▸ Exercise prompt
Copy exactly the lines of the data below that run from the line holding "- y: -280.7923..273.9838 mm" through the line holding "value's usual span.", both ends included.

==============================

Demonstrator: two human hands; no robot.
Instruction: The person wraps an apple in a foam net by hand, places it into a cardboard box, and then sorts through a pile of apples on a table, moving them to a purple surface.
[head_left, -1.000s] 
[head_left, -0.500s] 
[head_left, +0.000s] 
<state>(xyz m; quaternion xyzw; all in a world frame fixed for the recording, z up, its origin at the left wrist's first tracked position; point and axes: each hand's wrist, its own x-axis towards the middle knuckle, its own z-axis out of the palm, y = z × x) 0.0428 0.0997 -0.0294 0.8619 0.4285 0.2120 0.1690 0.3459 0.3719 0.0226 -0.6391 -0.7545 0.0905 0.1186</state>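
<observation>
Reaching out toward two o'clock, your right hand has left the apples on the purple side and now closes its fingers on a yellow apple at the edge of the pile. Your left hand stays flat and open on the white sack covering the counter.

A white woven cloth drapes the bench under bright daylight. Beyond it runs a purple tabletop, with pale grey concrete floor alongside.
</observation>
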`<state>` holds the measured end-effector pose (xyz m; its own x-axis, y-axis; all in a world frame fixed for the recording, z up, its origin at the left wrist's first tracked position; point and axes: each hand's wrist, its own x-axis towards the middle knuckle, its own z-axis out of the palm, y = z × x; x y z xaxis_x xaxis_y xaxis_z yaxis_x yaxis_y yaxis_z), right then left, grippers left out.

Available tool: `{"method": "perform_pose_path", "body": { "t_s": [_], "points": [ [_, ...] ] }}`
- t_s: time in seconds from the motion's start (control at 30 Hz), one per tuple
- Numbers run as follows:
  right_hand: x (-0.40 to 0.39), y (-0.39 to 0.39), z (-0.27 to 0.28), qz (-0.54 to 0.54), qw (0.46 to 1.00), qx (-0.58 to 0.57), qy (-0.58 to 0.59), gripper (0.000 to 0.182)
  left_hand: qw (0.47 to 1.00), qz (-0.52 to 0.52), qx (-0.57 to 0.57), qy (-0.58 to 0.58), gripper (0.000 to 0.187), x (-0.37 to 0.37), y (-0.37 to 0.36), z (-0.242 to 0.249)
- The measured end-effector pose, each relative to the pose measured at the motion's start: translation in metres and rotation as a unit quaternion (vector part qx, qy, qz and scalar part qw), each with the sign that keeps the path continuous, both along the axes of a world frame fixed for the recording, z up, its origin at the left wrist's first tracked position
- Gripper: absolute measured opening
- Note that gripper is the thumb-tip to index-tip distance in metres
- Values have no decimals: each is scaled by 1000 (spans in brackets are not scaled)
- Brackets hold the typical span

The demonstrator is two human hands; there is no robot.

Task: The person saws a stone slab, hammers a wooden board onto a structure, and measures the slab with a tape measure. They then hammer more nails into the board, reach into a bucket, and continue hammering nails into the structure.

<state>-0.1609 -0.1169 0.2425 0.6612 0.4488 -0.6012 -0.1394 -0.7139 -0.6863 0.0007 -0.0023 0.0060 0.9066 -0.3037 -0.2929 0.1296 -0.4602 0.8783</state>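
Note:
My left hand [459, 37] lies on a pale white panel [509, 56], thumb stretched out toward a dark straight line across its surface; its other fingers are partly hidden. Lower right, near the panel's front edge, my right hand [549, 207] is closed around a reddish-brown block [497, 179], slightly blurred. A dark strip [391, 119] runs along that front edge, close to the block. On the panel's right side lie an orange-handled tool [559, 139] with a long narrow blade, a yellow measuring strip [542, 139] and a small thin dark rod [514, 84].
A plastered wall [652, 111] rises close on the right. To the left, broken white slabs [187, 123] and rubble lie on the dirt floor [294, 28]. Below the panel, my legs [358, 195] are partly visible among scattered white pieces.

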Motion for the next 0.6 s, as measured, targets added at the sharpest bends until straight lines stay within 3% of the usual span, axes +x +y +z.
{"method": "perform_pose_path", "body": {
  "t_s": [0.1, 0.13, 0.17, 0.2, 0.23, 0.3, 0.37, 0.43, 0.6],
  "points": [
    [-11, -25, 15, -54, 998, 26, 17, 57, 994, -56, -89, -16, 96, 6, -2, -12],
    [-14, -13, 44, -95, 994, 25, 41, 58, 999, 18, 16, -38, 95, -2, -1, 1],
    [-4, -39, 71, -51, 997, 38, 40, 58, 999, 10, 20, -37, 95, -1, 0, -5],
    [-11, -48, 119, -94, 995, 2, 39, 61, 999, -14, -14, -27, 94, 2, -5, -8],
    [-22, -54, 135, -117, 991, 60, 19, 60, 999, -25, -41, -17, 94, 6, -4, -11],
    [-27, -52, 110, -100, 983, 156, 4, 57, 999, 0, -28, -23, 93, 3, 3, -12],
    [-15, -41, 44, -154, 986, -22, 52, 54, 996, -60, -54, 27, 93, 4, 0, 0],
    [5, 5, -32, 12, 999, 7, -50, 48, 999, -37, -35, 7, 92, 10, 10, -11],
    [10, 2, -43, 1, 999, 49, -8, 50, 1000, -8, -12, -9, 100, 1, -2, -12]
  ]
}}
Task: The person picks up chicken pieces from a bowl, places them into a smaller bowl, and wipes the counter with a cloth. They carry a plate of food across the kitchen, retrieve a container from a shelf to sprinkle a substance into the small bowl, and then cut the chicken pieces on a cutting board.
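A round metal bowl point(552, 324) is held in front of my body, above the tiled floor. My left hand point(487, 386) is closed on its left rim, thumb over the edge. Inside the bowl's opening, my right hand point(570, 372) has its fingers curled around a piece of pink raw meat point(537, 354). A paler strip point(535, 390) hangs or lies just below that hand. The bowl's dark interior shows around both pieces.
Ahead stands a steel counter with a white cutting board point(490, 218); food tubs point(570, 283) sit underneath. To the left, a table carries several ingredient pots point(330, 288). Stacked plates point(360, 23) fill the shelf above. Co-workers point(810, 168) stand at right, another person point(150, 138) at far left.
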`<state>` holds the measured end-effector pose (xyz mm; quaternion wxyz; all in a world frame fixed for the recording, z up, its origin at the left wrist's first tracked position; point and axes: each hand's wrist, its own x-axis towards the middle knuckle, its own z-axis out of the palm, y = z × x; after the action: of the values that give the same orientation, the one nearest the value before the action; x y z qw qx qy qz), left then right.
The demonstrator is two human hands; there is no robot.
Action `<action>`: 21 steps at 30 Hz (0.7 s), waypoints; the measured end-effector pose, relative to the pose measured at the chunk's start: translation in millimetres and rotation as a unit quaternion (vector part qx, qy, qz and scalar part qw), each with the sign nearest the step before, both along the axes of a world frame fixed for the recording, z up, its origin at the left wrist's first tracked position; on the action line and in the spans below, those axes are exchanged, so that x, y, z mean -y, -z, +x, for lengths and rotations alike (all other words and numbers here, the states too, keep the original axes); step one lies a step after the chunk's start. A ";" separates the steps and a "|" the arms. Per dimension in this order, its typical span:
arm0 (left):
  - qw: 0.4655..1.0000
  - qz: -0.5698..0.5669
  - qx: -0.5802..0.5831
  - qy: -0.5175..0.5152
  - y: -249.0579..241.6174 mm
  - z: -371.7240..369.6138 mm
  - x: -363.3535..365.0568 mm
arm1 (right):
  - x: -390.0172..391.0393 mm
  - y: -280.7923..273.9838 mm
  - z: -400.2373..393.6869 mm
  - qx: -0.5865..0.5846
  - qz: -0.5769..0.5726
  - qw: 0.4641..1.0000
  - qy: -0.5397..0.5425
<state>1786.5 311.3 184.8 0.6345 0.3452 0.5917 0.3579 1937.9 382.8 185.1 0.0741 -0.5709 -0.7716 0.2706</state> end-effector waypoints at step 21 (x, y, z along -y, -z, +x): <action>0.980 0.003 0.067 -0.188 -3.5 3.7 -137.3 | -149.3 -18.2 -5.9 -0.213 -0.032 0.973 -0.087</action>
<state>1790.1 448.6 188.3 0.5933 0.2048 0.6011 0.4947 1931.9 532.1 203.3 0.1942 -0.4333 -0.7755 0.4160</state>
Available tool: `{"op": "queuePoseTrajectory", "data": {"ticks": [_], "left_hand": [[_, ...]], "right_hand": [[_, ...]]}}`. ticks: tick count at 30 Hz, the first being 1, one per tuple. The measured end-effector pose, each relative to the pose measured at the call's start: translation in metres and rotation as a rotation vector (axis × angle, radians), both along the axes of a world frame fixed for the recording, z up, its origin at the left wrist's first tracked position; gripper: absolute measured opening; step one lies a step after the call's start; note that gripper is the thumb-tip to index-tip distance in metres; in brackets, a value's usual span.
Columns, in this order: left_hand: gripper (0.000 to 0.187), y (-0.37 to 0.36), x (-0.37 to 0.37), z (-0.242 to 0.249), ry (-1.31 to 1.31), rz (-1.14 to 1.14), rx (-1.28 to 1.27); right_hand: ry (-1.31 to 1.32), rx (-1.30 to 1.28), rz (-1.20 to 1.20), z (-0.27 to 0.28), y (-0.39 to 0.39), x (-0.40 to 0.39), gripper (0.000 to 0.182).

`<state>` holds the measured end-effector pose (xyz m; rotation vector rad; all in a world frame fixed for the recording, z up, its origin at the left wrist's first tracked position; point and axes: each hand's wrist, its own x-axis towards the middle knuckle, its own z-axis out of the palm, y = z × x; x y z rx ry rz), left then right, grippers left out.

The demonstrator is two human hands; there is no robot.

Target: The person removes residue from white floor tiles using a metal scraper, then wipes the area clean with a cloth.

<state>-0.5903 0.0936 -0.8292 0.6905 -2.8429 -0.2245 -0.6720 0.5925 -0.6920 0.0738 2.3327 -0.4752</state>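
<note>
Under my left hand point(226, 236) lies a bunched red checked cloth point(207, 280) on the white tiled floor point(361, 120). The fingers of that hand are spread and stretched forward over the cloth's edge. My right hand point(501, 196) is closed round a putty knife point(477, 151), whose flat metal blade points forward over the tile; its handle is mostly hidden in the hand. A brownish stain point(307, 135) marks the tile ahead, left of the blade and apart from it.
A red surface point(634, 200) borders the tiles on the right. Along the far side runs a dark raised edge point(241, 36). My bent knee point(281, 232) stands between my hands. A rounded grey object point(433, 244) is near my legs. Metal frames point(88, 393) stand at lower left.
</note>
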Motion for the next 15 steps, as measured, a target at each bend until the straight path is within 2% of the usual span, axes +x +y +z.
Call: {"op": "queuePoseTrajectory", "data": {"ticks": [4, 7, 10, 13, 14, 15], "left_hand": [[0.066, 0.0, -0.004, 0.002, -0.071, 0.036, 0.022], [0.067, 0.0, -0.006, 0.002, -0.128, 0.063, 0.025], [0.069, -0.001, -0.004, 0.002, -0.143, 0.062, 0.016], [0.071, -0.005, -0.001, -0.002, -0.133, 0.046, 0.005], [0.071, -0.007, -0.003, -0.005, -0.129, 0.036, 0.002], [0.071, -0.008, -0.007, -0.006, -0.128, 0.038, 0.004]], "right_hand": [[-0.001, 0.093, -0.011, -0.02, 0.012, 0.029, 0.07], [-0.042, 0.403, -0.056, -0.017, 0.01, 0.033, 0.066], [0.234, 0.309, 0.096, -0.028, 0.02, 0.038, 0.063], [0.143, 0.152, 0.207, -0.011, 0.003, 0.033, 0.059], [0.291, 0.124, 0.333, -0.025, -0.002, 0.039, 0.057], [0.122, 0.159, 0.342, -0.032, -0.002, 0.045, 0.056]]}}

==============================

▸ Response to this task
  - y: -280.7923..273.9838 mm
  - z: -400.2373..393.6869 mm
  - qx: -0.5865..0.5846
  - qz: -0.5769..0.5726
  - qw: 0.4641..1.0000
  - qy: -0.5397..0.5425
<state>1786.5 311.3 184.8 0.6345 0.3452 0.5917 0.3579 1937.9 382.8 185.1 0.0741 -0.5709 -0.7716 0.2706</state> end-effector waypoints at step 21 (x, y, z along -y, -z, +x): <action>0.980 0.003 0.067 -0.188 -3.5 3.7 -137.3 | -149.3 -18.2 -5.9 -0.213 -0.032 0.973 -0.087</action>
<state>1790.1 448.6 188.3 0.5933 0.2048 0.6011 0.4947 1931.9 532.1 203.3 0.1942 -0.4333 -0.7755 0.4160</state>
Available tool: `{"op": "queuePoseTrajectory", "data": {"ticks": [_], "left_hand": [[_, ...]], "right_hand": [[_, ...]]}}`. ticks: tick count at 30 Hz, the first being 1, one per tuple. The measured end-effector pose, each relative to the pose measured at the call's start: translation in metres and rotation as a rotation vector (axis × angle, radians), both along the axes of a world frame fixed for the recording, z up, its origin at the left wrist's first tracked position; gripper: absolute measured opening; step one lies a step after the call's start; note that gripper is the thumb-tip to index-tip distance in metres; in brackets, a value's usual span.

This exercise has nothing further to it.